▸ **What this task involves**
Each line below that contains "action" should be counted; give the total alone.

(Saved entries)
====================
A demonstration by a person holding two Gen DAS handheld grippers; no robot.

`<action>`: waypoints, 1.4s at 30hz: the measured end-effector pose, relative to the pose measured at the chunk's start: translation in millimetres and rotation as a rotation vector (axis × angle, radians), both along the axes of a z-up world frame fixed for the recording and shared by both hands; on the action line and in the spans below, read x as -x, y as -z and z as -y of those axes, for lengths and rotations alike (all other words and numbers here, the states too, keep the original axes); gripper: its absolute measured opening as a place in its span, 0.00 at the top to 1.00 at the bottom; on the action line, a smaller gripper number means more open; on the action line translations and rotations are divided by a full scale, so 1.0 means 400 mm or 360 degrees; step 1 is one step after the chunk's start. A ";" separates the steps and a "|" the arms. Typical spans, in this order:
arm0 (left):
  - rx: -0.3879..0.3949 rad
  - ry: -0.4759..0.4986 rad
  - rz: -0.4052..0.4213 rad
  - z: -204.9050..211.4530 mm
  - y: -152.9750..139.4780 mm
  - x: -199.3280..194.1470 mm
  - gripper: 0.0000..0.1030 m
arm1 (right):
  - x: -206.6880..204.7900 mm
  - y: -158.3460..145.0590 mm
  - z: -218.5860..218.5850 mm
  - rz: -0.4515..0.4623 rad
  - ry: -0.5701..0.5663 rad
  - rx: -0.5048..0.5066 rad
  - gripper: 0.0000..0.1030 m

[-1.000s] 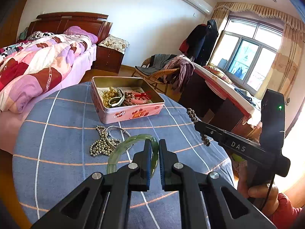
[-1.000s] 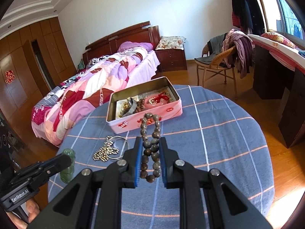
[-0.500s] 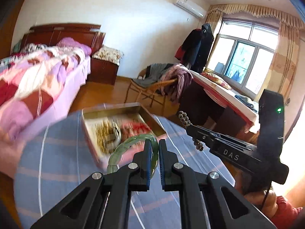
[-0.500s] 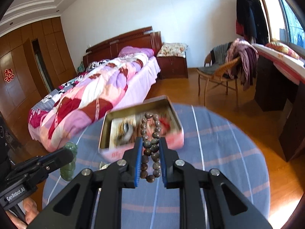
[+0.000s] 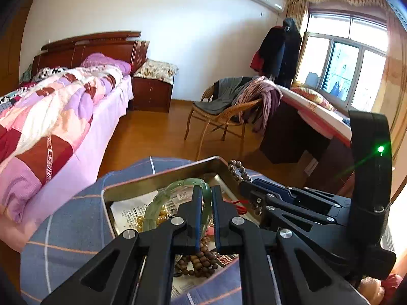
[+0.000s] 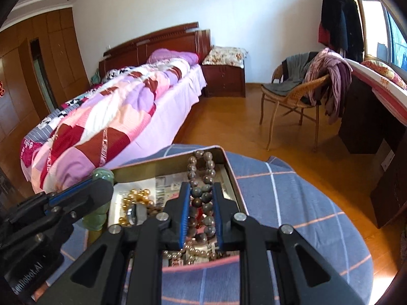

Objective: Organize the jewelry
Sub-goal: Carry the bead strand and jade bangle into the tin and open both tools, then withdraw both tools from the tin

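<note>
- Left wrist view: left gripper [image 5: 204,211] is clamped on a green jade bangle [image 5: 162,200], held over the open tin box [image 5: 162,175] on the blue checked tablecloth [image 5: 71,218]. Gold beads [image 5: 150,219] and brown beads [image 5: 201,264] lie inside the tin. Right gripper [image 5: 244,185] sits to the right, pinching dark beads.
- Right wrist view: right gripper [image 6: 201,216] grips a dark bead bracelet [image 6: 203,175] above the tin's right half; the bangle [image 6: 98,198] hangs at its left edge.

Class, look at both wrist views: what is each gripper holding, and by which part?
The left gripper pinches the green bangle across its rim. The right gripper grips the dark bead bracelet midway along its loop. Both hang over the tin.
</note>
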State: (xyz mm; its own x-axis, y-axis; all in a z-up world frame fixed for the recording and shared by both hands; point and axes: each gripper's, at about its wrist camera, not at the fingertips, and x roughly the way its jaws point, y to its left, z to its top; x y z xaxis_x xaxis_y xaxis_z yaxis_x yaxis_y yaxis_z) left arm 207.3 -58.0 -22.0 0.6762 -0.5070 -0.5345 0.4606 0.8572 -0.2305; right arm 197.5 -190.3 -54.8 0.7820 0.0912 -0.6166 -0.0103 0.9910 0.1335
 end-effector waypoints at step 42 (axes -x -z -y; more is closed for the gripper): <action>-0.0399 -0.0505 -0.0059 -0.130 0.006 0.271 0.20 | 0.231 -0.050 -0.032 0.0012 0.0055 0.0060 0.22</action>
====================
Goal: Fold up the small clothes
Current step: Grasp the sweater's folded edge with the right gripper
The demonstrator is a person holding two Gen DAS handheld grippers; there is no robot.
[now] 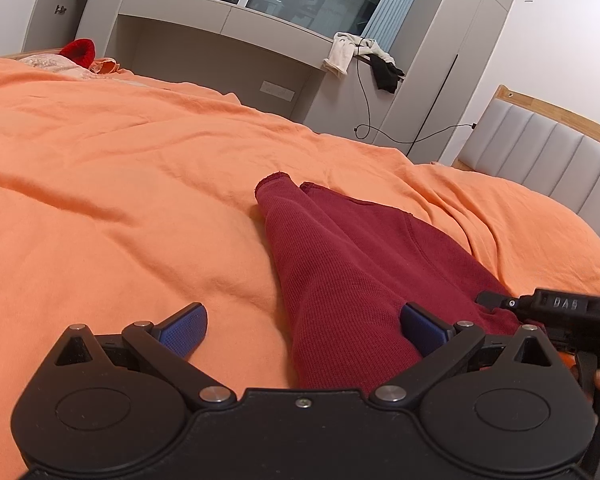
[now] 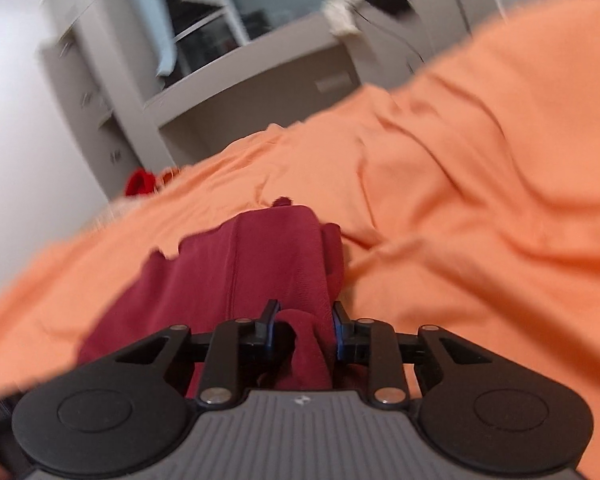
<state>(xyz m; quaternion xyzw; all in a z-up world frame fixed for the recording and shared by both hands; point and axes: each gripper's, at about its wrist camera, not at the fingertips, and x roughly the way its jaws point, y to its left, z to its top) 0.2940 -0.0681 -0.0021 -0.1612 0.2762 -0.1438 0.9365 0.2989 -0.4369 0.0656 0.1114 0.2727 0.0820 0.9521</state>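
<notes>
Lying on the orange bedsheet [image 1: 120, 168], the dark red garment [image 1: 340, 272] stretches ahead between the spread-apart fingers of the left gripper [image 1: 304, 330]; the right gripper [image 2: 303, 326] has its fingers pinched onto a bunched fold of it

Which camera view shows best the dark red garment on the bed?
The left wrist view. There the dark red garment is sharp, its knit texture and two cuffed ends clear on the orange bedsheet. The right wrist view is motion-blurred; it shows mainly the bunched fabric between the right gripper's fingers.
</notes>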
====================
▸ **Answer for the task**
2